Once the data has been read, restate all of it exactly.

--- START ---

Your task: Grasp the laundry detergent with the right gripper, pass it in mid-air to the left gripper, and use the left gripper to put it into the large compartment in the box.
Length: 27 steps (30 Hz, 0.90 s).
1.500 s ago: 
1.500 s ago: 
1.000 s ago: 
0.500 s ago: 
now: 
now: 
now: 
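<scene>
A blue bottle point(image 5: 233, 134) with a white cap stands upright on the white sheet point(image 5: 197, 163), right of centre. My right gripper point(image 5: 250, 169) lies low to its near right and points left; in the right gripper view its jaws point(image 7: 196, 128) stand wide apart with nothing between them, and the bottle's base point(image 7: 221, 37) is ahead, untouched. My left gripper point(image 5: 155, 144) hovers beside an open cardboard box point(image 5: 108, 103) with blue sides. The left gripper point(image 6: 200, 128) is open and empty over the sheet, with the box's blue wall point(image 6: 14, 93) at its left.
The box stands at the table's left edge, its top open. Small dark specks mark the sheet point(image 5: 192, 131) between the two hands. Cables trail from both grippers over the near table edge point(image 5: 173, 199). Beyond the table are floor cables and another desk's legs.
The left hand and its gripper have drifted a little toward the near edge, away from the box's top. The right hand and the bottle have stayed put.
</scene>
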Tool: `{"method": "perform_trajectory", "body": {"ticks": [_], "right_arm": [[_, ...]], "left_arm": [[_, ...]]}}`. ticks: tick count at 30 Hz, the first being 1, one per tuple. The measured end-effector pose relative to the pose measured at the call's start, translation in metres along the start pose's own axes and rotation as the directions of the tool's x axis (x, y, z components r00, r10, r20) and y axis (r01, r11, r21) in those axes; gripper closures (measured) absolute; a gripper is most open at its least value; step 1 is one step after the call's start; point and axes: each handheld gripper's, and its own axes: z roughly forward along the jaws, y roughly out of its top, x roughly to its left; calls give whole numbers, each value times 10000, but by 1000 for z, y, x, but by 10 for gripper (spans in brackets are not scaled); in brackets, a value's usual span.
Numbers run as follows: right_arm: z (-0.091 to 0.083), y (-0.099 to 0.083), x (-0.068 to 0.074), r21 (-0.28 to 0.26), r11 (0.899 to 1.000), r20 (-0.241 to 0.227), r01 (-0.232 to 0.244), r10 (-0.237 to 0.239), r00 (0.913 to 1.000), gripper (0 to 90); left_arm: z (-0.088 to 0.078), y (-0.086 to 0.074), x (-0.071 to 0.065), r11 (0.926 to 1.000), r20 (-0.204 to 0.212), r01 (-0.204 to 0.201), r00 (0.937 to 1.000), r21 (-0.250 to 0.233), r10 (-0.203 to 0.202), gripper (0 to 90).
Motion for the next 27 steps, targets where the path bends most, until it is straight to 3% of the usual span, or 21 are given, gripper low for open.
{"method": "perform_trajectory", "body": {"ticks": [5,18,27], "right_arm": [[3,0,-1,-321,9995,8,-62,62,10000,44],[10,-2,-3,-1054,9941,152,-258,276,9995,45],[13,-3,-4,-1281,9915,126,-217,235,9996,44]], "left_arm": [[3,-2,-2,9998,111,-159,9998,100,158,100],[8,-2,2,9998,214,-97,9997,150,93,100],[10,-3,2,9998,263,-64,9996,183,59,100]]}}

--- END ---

### OUTPUT FOR THIS EXERCISE
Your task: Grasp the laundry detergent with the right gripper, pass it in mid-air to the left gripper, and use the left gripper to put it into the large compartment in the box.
Length: 27 steps (30 Hz, 0.90 s).
1.500 s ago: 
1.500 s ago: 
1.000 s ago: 
0.500 s ago: 
now: 
now: 
now: 
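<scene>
A blue bottle point(image 5: 233, 134) with a white cap stands upright on the white sheet point(image 5: 197, 163), right of centre. My right gripper point(image 5: 250, 169) lies low to its near right and points left; in the right gripper view its jaws point(image 7: 196, 128) stand wide apart with nothing between them, and the bottle's base point(image 7: 221, 37) is ahead, untouched. My left gripper point(image 5: 155, 144) hovers beside an open cardboard box point(image 5: 108, 103) with blue sides. The left gripper point(image 6: 200, 128) is open and empty over the sheet, with the box's blue wall point(image 6: 14, 93) at its left.
The box stands at the table's left edge, its top open. Small dark specks mark the sheet point(image 5: 192, 131) between the two hands. Cables trail from both grippers over the near table edge point(image 5: 173, 199). Beyond the table are floor cables and another desk's legs.
The left hand and its gripper have drifted a little toward the near edge, away from the box's top. The right hand and the bottle have stayed put.
</scene>
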Tool: `{"method": "perform_trajectory", "body": {"ticks": [_], "right_arm": [[_, ...]], "left_arm": [[_, ...]]}}`. ticks: tick count at 30 Hz, the first being 1, one per tuple. The measured end-effector pose relative to the pose measured at the call's start, translation in metres along the start pose's own axes and rotation as the directions of the tool's x axis (x, y, z components r00, r10, r20) and y axis (r01, r11, r21) in those axes; gripper closures (measured) absolute; a gripper is most open at its least value; step 1 is one step after the call's start; point and axes: each handheld gripper's, and its own axes: z roughly forward along the jaws, y roughly out of its top, x roughly to its left; calls give whole numbers, each value times 10000, but by 1000 for z, y, x, but by 10 for gripper (spans in brackets are not scaled); in brackets, a value's usual span.
Numbers run as follows: right_arm: z (-0.091 to 0.083), y (-0.099 to 0.083), x (-0.068 to 0.074), r21 (-0.28 to 0.26), r11 (0.899 to 1.000), r20 (-0.241 to 0.227), r01 (-0.232 to 0.244), r10 (-0.237 to 0.239), r00 (0.913 to 1.000), gripper (0 to 90); left_arm: z (-0.088 to 0.078), y (-0.086 to 0.074), x (-0.071 to 0.065), r11 (0.926 to 1.000), r20 (-0.204 to 0.212), r01 (-0.204 to 0.201), r00 (0.937 to 1.000), r21 (-0.250 to 0.233), r10 (-0.203 to 0.202), gripper (0 to 90).
Motion for the next 27 steps, targets where the path bends most, until it is straight to 3% of the usual span, or 21 are given, gripper low for open.
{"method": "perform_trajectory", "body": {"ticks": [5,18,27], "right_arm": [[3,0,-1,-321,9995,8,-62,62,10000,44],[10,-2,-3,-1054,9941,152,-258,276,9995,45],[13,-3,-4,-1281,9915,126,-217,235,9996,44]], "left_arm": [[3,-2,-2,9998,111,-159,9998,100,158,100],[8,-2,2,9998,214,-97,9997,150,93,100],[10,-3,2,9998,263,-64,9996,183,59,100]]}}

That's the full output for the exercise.